Those who have started to research legal malpractice likely know that these cases are a case within a case. In order to build a malpractice case, the client needs to show that the mistake of the attorney led the client to lose their original case.
But do you have to resolve that initial case in order to start a malpractice action?
An interesting case out of Arkansas questions this notion and could provide valuable guidance for similar cases throughout the country. The original case involves baby food giant Gerber who sued a contractor related to projects completed in 2012. During the lawsuit, Gerber’s legal counsel sent classified information to the opposing counsel, repeatedly. The repeated errors of Gerber’s counsel led Gerber to hire new counsel to recover privileged documents that were inadvertently released by the original legal team. Gerber claims this cost them $500,000. This all occurred in the discovery, or initial phases, of the original lawsuit.

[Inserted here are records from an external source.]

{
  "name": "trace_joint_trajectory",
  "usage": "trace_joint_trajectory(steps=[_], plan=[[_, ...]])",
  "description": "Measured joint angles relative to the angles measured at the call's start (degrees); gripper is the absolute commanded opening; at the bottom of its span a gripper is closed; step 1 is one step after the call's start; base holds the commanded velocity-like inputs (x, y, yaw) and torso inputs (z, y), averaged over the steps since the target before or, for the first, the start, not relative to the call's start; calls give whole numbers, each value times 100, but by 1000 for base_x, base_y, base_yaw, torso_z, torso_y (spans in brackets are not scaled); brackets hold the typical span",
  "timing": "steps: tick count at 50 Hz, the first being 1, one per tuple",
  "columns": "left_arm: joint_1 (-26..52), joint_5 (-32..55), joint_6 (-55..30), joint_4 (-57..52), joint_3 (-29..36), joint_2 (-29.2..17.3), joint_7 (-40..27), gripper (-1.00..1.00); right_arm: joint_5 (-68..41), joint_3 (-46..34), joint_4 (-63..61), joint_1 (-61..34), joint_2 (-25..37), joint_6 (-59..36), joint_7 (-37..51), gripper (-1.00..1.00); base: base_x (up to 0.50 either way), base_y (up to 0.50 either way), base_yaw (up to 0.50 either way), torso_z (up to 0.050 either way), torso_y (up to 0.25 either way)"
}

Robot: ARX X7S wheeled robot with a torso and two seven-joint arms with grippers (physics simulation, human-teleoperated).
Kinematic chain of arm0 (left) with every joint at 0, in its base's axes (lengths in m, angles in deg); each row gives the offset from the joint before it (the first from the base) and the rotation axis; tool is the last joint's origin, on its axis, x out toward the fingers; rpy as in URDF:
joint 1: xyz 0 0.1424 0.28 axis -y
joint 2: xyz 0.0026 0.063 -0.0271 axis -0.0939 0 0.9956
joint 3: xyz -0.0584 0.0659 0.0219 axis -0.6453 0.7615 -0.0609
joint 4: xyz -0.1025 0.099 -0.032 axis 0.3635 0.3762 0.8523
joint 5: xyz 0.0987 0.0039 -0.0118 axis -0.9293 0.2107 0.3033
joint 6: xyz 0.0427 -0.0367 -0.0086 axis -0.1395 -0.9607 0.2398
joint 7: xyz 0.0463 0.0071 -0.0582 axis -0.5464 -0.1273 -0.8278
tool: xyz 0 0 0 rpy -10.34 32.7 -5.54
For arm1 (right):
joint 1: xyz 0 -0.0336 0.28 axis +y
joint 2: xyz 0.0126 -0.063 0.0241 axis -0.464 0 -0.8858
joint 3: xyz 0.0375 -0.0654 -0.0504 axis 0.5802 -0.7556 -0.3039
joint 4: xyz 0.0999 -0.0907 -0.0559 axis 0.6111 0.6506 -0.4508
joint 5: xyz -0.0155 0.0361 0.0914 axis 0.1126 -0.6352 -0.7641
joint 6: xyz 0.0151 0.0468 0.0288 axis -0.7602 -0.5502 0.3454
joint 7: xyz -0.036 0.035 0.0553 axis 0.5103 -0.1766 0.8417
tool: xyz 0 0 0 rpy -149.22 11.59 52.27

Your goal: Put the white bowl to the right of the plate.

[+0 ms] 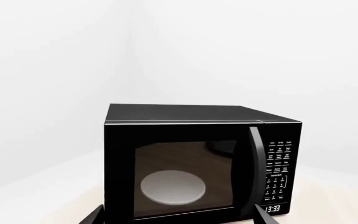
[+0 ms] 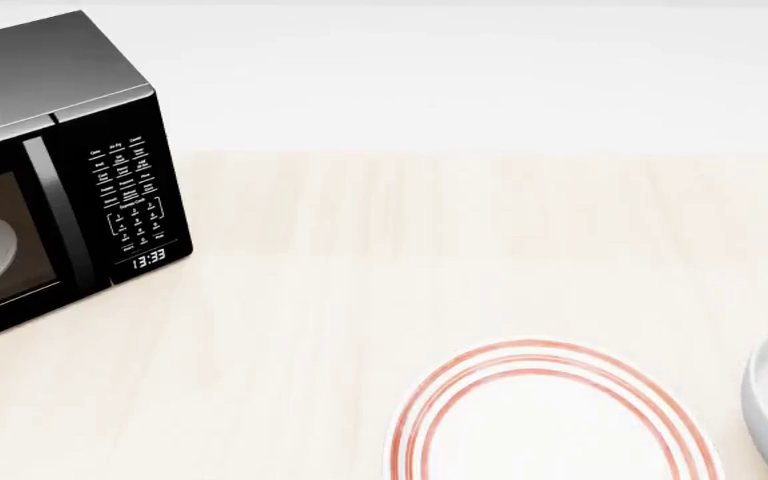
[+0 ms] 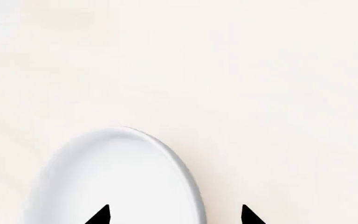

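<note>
The right claw (image 3: 174, 215) is hovering open, its tips straddling the white bowl's (image 3: 113, 179) rim, positioning to grip. The bowl is already sitting on the table (image 2: 357, 260) right of the plate (image 2: 551, 420). The left claw's (image 1: 177, 218) tips are standing apart, facing the microwave (image 1: 197, 161).

Bright, even, diffuse light fills all three views, with no clear source and almost no cast shadows. The pale table (image 2: 357, 260) is close to washed out, so its grain barely shows, and the walls blend into white. The black microwave (image 1: 201, 161) gives the only strong contrast; its glass door reflects the wood faintly, and its top shows a soft grey sheen. Edges are crisp, without blur or visible lens distortion
</note>
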Motion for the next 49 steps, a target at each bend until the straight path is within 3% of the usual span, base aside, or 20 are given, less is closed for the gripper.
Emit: trace_joint_trajectory(steps=[17,28,41,46,49], plan=[[-44,0,49,-30,27,-17,12,100,3028,-176,-3930,-1782,1133,1928,2061,100,0,0,0,0,0],[-115,-76,116,-94,145,-31,66,100,4608,-209,-5741,-2176,1289,2495,3127,100,0,0,0,0,0],[-215,-173,131,-288,305,-81,115,100,6438,-332,-7471,-1829,1078,3248,4202,100,0,0,0,0,0],[-255,-332,189,-324,505,-87,182,100,7369,-413,-7940,-1285,856,3535,4641,100,0,0,0,0,0],[-291,-474,257,-335,678,-88,245,100,8069,75,-8192,-497,737,3313,4844,100,0,0,0,0,0]])
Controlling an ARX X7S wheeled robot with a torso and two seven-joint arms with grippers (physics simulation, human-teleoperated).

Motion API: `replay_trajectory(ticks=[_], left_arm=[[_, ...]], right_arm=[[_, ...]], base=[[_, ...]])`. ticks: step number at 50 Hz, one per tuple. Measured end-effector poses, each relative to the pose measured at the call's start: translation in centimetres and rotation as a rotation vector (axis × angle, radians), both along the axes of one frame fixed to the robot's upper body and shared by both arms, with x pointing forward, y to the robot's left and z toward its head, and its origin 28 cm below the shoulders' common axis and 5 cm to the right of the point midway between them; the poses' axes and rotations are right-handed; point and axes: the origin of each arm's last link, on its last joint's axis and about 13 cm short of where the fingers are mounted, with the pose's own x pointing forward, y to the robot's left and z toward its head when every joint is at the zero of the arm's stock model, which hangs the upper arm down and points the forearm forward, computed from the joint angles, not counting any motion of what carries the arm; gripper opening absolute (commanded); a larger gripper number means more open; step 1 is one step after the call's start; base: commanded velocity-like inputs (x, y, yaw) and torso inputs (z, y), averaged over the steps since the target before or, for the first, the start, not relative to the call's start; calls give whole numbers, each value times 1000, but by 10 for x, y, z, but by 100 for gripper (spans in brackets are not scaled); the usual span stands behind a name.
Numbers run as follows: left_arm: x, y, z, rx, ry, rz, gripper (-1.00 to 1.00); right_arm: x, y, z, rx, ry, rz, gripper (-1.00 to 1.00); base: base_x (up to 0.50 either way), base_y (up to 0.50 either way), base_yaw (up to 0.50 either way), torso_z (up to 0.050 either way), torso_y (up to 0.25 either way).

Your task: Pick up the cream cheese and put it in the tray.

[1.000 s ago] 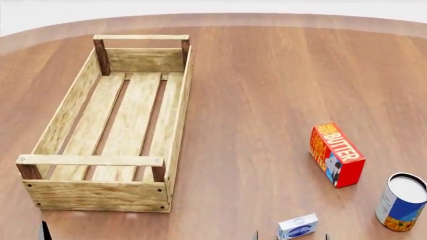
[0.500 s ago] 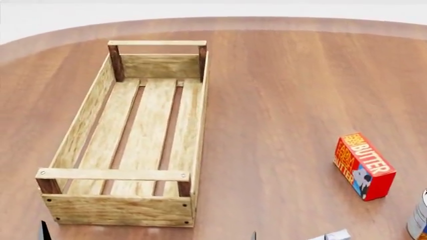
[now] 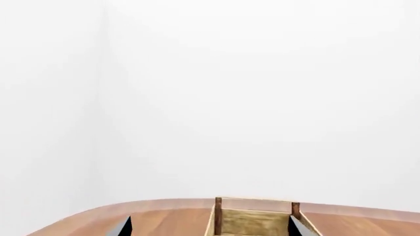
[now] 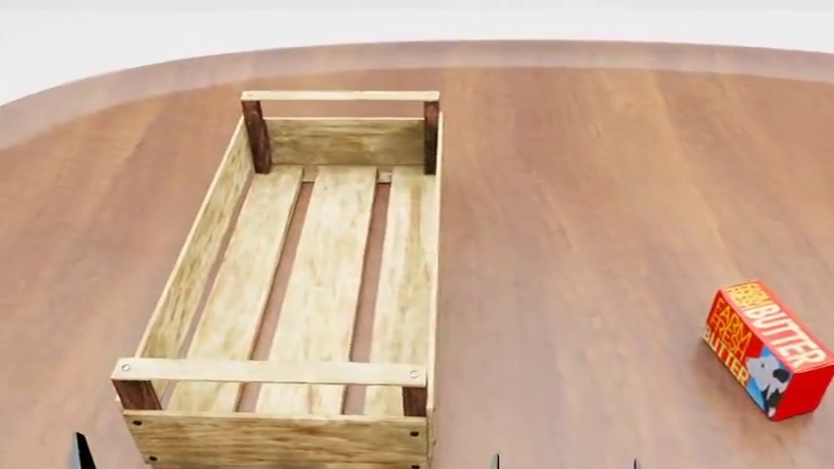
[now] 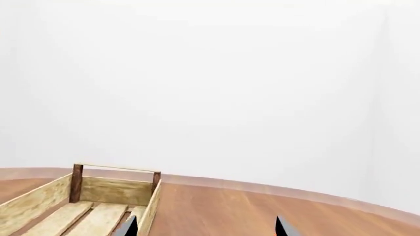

That original lawsuit will likely take years to sort through. But what about this misstep at the discovery phase? Can Gerber build a successful legal malpractice case before it resolves the initial legal matter?
Generally, the answer is no. This is because to build a legal malpractice case the client needs to show that if it were not for the attorney’s error, they would not have suffered damage. However, in this case, it appears that Gerber can clearly show they already suffered damage even though the initial legal matter has yet to reach a resolution. As such, the courts are letting the malpractice case move forward.